[Opening Records for this exercise section]

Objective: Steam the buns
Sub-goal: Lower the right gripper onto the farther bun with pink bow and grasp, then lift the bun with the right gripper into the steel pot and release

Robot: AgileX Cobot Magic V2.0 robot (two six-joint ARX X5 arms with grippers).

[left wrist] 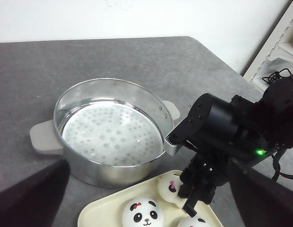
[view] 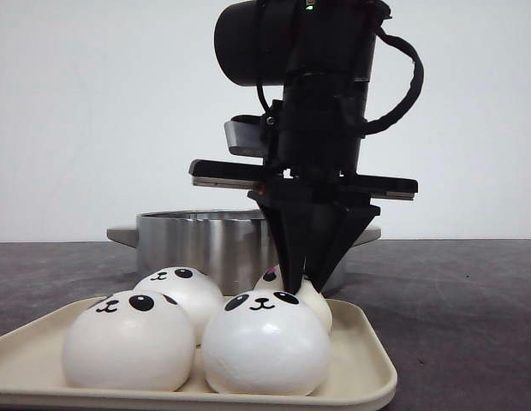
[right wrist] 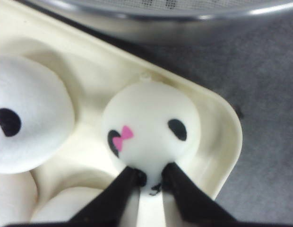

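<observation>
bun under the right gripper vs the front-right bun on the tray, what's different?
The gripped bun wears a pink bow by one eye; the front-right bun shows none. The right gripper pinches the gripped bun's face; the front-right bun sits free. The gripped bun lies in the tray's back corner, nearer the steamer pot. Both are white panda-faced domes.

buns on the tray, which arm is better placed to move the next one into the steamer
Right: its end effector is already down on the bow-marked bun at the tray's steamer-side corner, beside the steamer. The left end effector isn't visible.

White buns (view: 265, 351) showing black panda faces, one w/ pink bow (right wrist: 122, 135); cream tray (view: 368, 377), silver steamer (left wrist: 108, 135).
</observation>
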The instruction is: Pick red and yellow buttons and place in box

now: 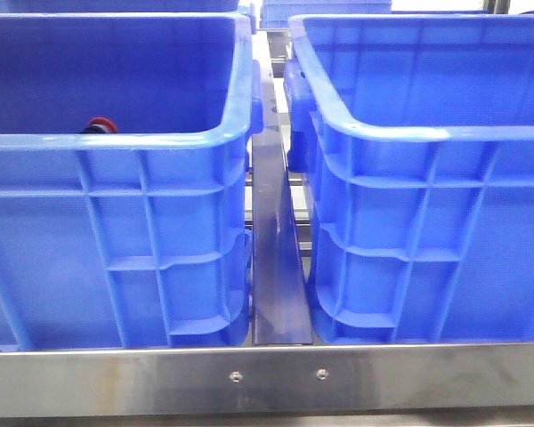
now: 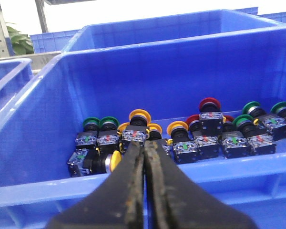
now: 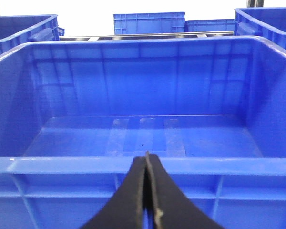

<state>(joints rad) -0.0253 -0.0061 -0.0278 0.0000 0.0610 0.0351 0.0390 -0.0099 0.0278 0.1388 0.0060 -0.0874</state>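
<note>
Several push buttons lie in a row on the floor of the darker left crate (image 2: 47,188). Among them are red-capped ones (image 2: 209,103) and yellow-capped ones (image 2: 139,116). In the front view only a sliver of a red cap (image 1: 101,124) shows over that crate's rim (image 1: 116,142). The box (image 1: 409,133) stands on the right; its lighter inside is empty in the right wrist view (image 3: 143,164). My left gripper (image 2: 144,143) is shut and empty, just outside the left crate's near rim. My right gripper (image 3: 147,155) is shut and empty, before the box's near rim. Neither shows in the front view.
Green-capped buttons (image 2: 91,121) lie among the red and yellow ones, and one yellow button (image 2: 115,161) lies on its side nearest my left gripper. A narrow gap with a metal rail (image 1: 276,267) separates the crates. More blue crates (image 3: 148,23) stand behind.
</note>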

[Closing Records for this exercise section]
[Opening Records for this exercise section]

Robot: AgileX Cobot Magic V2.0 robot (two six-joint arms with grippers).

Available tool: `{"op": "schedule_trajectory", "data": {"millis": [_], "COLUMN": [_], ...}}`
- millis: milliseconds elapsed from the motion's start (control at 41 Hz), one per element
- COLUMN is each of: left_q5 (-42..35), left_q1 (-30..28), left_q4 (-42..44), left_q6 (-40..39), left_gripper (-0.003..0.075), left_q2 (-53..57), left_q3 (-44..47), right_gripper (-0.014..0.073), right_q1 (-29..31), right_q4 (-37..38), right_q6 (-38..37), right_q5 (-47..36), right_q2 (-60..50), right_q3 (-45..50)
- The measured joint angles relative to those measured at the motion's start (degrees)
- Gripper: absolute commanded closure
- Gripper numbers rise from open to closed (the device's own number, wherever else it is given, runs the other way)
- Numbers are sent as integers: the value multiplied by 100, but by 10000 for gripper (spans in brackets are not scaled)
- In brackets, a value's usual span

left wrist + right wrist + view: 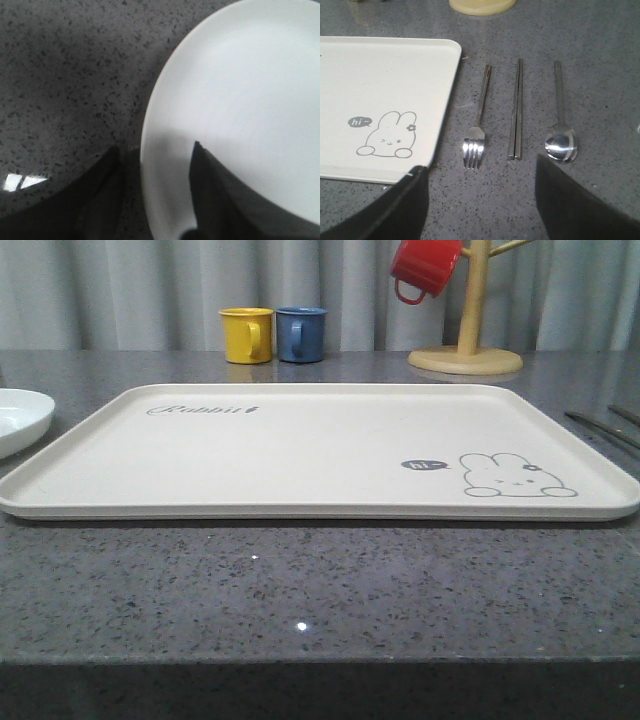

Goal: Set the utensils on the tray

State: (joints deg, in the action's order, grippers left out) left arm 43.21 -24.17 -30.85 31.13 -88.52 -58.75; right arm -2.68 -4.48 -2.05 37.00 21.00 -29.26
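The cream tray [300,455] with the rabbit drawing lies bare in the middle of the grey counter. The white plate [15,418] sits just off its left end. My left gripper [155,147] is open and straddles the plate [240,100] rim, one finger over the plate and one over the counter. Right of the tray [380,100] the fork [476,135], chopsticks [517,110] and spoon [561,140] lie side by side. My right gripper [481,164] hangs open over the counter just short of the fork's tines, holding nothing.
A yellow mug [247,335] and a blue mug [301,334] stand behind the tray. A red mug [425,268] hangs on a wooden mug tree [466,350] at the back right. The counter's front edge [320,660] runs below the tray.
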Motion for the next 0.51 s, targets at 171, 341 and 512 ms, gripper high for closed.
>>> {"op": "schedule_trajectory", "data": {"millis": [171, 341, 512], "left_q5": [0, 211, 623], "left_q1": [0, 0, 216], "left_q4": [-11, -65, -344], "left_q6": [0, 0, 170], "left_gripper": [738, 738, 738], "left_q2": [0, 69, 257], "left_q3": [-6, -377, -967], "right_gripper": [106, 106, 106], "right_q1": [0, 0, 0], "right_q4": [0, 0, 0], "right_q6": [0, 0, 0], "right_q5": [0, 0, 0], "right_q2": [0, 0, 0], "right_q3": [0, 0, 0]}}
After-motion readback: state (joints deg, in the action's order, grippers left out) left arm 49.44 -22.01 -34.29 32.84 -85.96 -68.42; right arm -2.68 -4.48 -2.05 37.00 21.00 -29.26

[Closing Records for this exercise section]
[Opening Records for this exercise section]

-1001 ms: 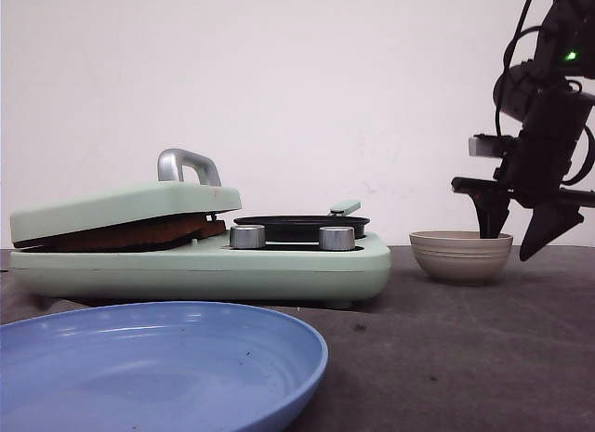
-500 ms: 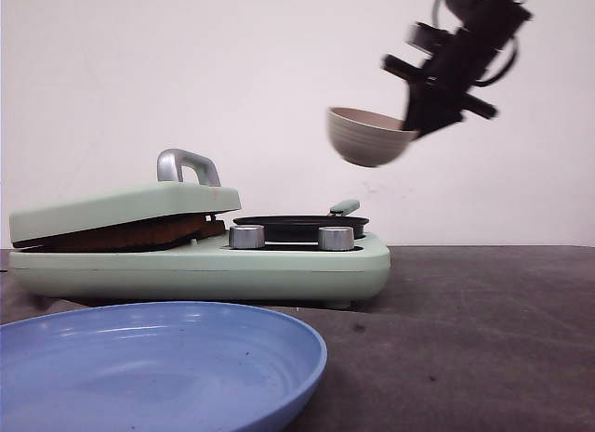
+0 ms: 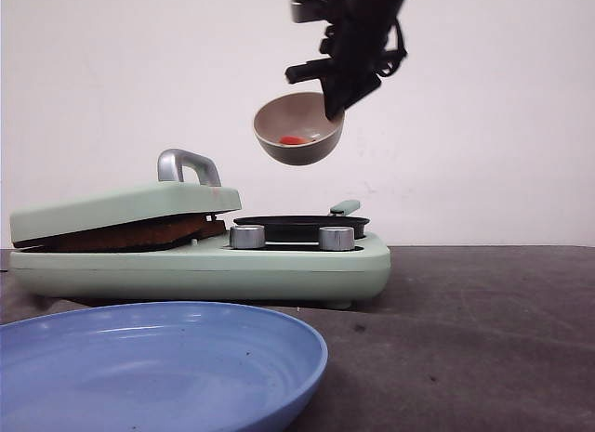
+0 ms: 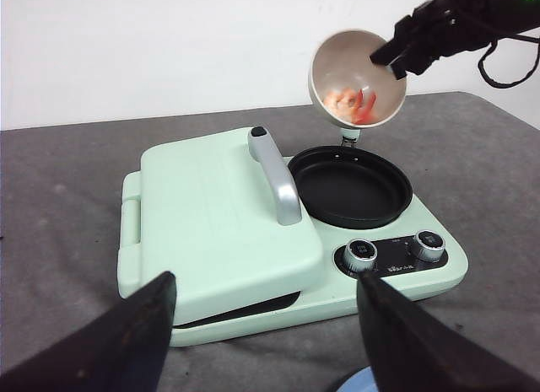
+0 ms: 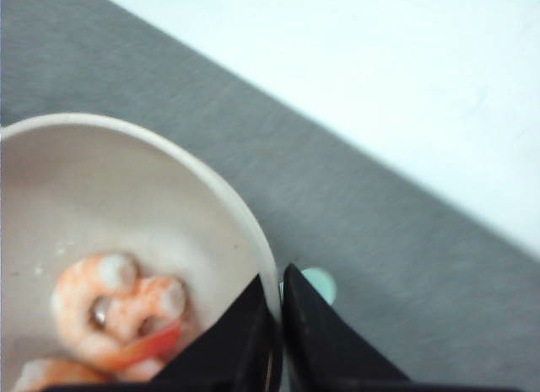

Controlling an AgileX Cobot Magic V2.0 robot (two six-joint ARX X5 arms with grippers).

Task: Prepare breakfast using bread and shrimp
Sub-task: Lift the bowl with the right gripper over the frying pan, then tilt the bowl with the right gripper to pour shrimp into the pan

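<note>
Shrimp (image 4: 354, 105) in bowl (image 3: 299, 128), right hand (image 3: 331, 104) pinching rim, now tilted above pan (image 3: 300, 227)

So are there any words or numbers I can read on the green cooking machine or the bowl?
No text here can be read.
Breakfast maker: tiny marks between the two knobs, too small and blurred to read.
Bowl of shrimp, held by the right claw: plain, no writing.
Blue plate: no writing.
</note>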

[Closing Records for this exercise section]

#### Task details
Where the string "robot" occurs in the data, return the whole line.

#### Task response
Robot: AgileX Cobot Magic V2.0 robot (two six-joint ARX X5 arms with grippers).
Robot: AgileX Cobot Magic V2.0 robot (two six-joint arms with grippers).
Controlling an AgileX Cobot Magic V2.0 robot (two six-joint ARX X5 arms with grippers).

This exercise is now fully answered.